The acting in the film fits perfectly. Characters feel like they have 2D the emotions of a manga and are resigned to events. It could be misconstrued as bad acting especially in the case of Fhi Fan with his irritating monotone voice and emotionless performance that reminds one of a petrified forest but in the context of the film and its atmosphere it works. How Kirie ended up with him can only be explained by her own inherent strangeness which is actually endearing when delivered by Eriko Hatsune and you hope this heroine will get out alive. Wearing red a lot, she is the most vibrant thing on screen. The rest of the cast also deliver with Ren Osugi marvellous as Toshio, his strangeness being all-too believable and disturbing.
An enjoyable ride through an unconventional apocalypse.
4/5
Japanese: うずまき
Romaji: Uzumaki
Release Date: February 11th, 2000 (Japan)
Running time: 100 mins.
Director: Higuchinsky
Writer: Takao Nitta (Screenplay), Junji Ito (Original Manga),
Starring: Eriko Hatsune, Fhi Fan, Hinako Saeki, Eun-Kyung Shin, Keiko Takahashi, Ren Osugi, Denden
“An enjoyable ride through an unconventional apocalypse.”
So well said! I saw this movie maybe… 17 years ago for the first time, I’m not sure, I bought the HK DVD at that time. But you know what? I think that this movie is getting better and better, as you re-watch it. Because as time goes by, you realize that there are no new movies like this one. It’s one of a kind. So precious…
I absolutely agree! 🙂
It helps that the source is wonderfully weird and full of icky imagery and situations. It’s probably too weird for today. Producers would be worried that audiences will bee alienated.
I think I first saw it in university when I discovered Junji Ito. I return to his stories every so often because they have a longevity and relevance due to the way he captures base human fears and uses them in stories with a perfect build up of dread.

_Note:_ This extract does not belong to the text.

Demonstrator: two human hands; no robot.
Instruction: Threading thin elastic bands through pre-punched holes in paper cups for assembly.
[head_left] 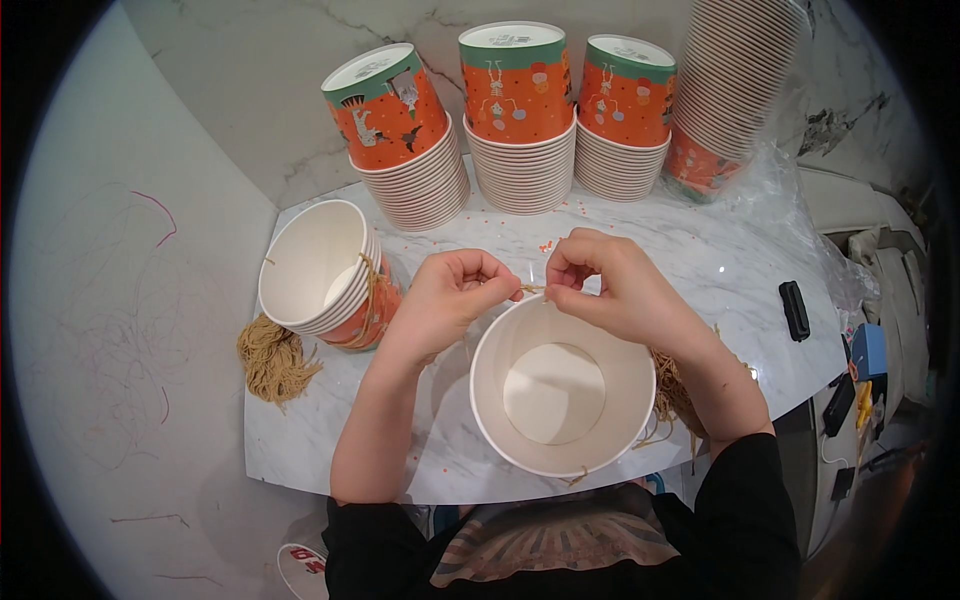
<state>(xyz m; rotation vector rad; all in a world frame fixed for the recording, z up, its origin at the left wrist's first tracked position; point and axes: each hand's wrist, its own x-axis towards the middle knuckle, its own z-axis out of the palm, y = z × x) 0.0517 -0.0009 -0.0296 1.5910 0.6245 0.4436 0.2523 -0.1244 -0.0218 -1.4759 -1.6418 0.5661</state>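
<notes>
A white-lined paper bucket (632, 395) stands upright on the table in front of me, its wide mouth facing up. At its far rim, my left hand (450, 295) pinches a short piece of tan twine (531, 289) between thumb and fingers. My right hand (608, 285) is closed on the same twine just to the right, with the fingertips close to the rim. A bit of twine also shows at the near rim. On the left a tilted stack of buckets (290, 245) has twine hanging on its side. Loose twine bundles lie left (277, 365) and right (678, 395), the latter partly hidden by my forearm.
Several orange-and-green bucket stacks (412, 190) line the back of the table by the wall. A taller stack (740, 80) at the right is in clear plastic (775, 190). A black oblong object (794, 311) lies near the right edge, and a blue box (869, 351) is beyond it.
</notes>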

Do you like Junji Ito’s manga?
I don’t read any mangas actually. But my wife likes him a lot. ^^
Reading your article makes me want to watch this amazing film once again!
Thanks for all your reviews.
Read them with your wife! Sharing them with friends is fun. I did it a couple of months back and we had a blast voicing different characters.
By the way, did you see COLOUR OUT OF SPACE (2019), with Nicolas Cage? An adaptation of Lovecraft. I saw it yesterday I thought it was amazing. It’s not like UZUMAKI but… for me it’s almost in the same “category”. It’s a kind of apocalypse in purple-pink. (^^).
I haven’t seen it yet. I like many of Lovecraft’s stories and the Cthulhu mythos so I am eager to watch it but haven’t had the time and I missed it’s theatrical release. A purple apocalypse sounds kind of pretty but I think I’d want to avoid it in real life!